SOURCE MATERIAL below:

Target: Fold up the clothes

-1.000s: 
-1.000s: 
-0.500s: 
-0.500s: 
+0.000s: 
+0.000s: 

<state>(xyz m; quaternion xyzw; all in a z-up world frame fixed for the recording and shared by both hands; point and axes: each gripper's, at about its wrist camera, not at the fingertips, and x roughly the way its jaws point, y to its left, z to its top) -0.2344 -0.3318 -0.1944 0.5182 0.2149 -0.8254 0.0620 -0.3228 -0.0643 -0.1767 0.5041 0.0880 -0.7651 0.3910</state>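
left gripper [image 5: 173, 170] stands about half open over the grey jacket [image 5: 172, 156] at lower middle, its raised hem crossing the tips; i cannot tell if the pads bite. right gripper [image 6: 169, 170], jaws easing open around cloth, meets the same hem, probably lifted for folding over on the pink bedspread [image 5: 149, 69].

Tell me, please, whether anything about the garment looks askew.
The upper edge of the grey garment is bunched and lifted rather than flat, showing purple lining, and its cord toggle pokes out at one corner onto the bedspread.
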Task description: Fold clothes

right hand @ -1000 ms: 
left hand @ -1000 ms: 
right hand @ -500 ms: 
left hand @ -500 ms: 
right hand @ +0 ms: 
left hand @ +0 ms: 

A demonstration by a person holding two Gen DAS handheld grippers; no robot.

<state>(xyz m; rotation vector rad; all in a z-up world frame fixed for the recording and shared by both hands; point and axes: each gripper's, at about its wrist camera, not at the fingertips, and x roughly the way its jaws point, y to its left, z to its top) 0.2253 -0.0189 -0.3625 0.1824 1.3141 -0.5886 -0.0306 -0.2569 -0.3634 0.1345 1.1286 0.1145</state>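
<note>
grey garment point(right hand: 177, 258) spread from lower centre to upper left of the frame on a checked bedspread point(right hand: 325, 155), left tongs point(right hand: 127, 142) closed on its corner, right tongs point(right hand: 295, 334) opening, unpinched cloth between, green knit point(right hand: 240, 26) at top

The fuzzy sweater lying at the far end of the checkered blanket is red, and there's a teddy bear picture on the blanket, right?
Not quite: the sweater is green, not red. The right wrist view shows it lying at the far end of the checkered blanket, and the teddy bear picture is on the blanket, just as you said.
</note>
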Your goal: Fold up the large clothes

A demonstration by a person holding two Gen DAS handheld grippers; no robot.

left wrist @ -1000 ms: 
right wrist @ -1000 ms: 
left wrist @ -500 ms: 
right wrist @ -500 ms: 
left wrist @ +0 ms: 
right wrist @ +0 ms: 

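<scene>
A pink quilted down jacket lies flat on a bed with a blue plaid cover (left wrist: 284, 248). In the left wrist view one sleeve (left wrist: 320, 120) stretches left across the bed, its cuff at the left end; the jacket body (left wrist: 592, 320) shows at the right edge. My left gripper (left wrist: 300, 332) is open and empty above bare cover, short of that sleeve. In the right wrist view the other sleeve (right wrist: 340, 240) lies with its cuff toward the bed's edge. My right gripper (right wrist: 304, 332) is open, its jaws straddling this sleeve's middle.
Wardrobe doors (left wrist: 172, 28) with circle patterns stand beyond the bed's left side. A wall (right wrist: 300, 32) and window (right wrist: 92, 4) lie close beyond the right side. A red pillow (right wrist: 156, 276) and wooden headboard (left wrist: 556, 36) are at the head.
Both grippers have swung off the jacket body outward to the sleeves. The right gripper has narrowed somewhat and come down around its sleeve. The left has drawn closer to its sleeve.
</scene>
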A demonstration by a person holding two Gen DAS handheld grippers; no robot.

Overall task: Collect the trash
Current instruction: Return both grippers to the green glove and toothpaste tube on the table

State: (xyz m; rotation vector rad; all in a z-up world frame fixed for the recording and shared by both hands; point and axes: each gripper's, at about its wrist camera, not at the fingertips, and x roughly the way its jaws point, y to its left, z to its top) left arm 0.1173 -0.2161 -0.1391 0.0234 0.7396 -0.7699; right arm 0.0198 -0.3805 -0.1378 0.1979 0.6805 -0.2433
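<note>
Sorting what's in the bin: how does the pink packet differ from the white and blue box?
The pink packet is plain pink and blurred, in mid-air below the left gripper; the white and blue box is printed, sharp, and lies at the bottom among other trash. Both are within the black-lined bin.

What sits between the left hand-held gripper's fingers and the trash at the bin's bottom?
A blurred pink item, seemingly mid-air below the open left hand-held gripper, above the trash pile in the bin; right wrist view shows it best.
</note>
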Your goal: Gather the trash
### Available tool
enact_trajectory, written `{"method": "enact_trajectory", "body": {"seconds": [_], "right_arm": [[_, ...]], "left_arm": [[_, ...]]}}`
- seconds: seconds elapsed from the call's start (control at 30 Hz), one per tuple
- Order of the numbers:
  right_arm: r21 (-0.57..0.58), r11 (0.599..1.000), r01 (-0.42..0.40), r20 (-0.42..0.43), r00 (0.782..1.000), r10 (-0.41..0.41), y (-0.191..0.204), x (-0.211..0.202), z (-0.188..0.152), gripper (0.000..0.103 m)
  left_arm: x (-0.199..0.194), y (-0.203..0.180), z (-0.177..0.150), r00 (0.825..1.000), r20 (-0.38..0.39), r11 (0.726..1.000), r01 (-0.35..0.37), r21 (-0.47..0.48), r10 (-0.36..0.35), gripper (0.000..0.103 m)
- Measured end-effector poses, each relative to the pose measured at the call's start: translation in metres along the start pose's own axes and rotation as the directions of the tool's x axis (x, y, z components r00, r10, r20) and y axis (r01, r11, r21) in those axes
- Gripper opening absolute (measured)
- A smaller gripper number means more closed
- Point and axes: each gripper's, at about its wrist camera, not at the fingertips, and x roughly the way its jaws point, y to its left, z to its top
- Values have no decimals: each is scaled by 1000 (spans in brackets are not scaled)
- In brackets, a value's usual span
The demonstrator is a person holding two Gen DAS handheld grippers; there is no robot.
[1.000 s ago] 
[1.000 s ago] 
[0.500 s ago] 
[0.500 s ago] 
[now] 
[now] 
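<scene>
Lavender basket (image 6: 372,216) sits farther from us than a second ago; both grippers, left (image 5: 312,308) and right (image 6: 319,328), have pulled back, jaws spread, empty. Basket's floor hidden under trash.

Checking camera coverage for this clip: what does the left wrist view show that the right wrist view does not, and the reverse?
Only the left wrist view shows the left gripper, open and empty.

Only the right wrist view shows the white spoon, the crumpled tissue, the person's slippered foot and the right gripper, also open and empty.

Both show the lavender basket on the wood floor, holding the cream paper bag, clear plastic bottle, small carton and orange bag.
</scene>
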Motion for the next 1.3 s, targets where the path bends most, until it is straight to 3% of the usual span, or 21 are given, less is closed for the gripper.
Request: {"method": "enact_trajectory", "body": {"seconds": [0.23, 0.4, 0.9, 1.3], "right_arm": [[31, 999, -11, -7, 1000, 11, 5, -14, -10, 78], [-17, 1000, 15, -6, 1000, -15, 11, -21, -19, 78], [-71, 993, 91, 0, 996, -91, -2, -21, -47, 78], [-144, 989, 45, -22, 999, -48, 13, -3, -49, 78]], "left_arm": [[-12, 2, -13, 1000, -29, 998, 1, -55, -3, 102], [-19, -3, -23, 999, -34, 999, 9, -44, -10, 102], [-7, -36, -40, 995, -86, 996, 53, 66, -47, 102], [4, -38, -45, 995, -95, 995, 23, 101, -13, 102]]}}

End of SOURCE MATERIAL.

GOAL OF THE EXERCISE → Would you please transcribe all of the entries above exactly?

WRITTEN RESPONSE →
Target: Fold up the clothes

-1.000s: 
-1.000s: 
-0.500s: 
-0.500s: 
+0.000s: 
+0.000s: 

<state>(xyz m; quaternion xyzw; all in a z-up world frame fixed for the recording and shared by both hands; point and axes: each gripper's, at about its wrist camera, not at the fingertips, and x roughly the way its jaws point, y to its left, z to its top) -0.2344 -0.3318 -0.1944 0.5182 0.2149 -0.8254 0.0620 -0.3228 -0.0643 -0.1767 0.5041 0.0880 -0.7651 0.3910</state>
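left gripper [image 5: 173, 170] stands about half open over the grey jacket [image 5: 172, 156] at lower middle, its raised hem crossing the tips; i cannot tell if the pads bite. right gripper [image 6: 169, 170], jaws easing open around cloth, meets the same hem, probably lifted for folding over on the pink bedspread [image 5: 149, 69].

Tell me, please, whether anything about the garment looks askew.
The upper edge of the grey garment is bunched and lifted rather than flat, showing purple lining, and its cord toggle pokes out at one corner onto the bedspread.
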Task description: Fold clothes

right hand @ -1000 ms: 
left hand @ -1000 ms: 
right hand @ -500 ms: 
left hand @ -500 ms: 
right hand @ +0 ms: 
left hand @ +0 ms: 

A demonstration by a person holding two Gen DAS handheld grippers; no robot.

<state>(xyz m; rotation vector rad; all in a z-up world frame fixed for the recording and shared by both hands; point and axes: each gripper's, at about its wrist camera, not at the fingertips, and x roughly the way its jaws point, y to its left, z to its top) 0.2253 -0.0189 -0.3625 0.1824 1.3141 -0.5886 -0.0306 -0.2569 -0.3634 0.1345 1.1286 0.1145</state>
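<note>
grey garment point(right hand: 177, 258) spread from lower centre to upper left of the frame on a checked bedspread point(right hand: 325, 155), left tongs point(right hand: 127, 142) closed on its corner, right tongs point(right hand: 295, 334) opening, unpinched cloth between, green knit point(right hand: 240, 26) at top

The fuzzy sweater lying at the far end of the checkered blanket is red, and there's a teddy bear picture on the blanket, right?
Not quite: the sweater is green, not red. The right wrist view shows it lying at the far end of the checkered blanket, and the teddy bear picture is on the blanket, just as you said.
</note>
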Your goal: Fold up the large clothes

A demonstration by a person holding two Gen DAS handheld grippers; no robot.

left wrist @ -1000 ms: 
right wrist @ -1000 ms: 
left wrist @ -500 ms: 
right wrist @ -500 ms: 
left wrist @ +0 ms: 
right wrist @ +0 ms: 

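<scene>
A pink quilted down jacket lies flat on a bed with a blue plaid cover (left wrist: 284, 248). In the left wrist view one sleeve (left wrist: 320, 120) stretches left across the bed, its cuff at the left end; the jacket body (left wrist: 592, 320) shows at the right edge. My left gripper (left wrist: 300, 332) is open and empty above bare cover, short of that sleeve. In the right wrist view the other sleeve (right wrist: 340, 240) lies with its cuff toward the bed's edge. My right gripper (right wrist: 304, 332) is open, its jaws straddling this sleeve's middle.
Wardrobe doors (left wrist: 172, 28) with circle patterns stand beyond the bed's left side. A wall (right wrist: 300, 32) and window (right wrist: 92, 4) lie close beyond the right side. A red pillow (right wrist: 156, 276) and wooden headboard (left wrist: 556, 36) are at the head.
Both grippers have swung off the jacket body outward to the sleeves. The right gripper has narrowed somewhat and come down around its sleeve. The left has drawn closer to its sleeve.
</scene>
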A demonstration by a person holding two Gen DAS handheld grippers; no robot.

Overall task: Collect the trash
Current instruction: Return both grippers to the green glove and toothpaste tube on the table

State: (xyz m; rotation vector rad; all in a z-up world frame fixed for the recording and shared by both hands; point and axes: each gripper's, at about its wrist camera, not at the fingertips, and x roughly the way its jaws point, y to its left, z to its top) left arm 0.1173 -0.2161 -0.1391 0.0234 0.7396 -0.7699; right arm 0.0198 -0.3805 -0.1378 0.1979 0.6805 -0.2433
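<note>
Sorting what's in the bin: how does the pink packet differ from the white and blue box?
The pink packet is plain pink and blurred, in mid-air below the left gripper; the white and blue box is printed, sharp, and lies at the bottom among other trash. Both are within the black-lined bin.

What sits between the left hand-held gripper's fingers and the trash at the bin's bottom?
A blurred pink item, seemingly mid-air below the open left hand-held gripper, above the trash pile in the bin; right wrist view shows it best.
</note>
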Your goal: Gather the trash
### Available tool
enact_trajectory, written `{"method": "enact_trajectory", "body": {"seconds": [_], "right_arm": [[_, ...]], "left_arm": [[_, ...]]}}`
- seconds: seconds elapsed from the call's start (control at 30 Hz), one per tuple
- Order of the numbers:
  right_arm: r21 (-0.57..0.58), r11 (0.599..1.000), r01 (-0.42..0.40), r20 (-0.42..0.43), r00 (0.782..1.000), r10 (-0.41..0.41), y (-0.191..0.204), x (-0.211..0.202), z (-0.188..0.152), gripper (0.000..0.103 m)
  left_arm: x (-0.199..0.194), y (-0.203..0.180), z (-0.177..0.150), r00 (0.825..1.000), r20 (-0.38..0.39), r11 (0.726..1.000), r01 (-0.35..0.37), r21 (-0.47..0.48), r10 (-0.36..0.35), gripper (0.000..0.103 m)
- Measured end-effector poses, each relative to the pose measured at the call's start: translation in metres along the start pose's own axes and rotation as the directions of the tool's x axis (x, y, z components r00, r10, r20) and y axis (r01, r11, r21) in those axes
- Gripper opening absolute (measured)
- A smaller gripper number means more closed
- Point and axes: each gripper's, at about its wrist camera, not at the fingertips, and x roughly the way its jaws point, y to its left, z to its top
- Values have no decimals: each is scaled by 1000 (spans in brackets are not scaled)
- In brackets, a value's usual span
The demonstrator is a person holding two Gen DAS handheld grippers; there is no robot.
[1.000 s ago] 
[1.000 s ago] 
[0.500 s ago] 
[0.500 s ago] 
[now] 
[now] 
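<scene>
Lavender basket (image 6: 372,216) sits farther from us than a second ago; both grippers, left (image 5: 312,308) and right (image 6: 319,328), have pulled back, jaws spread, empty. Basket's floor hidden under trash.

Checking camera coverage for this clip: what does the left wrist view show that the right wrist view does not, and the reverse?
Only the left wrist view shows the left gripper, open and empty.

Only the right wrist view shows the white spoon, the crumpled tissue, the person's slippered foot and the right gripper, also open and empty.

Both show the lavender basket on the wood floor, holding the cream paper bag, clear plastic bottle, small carton and orange bag.
</scene>
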Motion for the next 1.3 s, targets where the path bends most, until it is straight to 3% of the usual span, or 21 are given, less is closed for the gripper.
Request: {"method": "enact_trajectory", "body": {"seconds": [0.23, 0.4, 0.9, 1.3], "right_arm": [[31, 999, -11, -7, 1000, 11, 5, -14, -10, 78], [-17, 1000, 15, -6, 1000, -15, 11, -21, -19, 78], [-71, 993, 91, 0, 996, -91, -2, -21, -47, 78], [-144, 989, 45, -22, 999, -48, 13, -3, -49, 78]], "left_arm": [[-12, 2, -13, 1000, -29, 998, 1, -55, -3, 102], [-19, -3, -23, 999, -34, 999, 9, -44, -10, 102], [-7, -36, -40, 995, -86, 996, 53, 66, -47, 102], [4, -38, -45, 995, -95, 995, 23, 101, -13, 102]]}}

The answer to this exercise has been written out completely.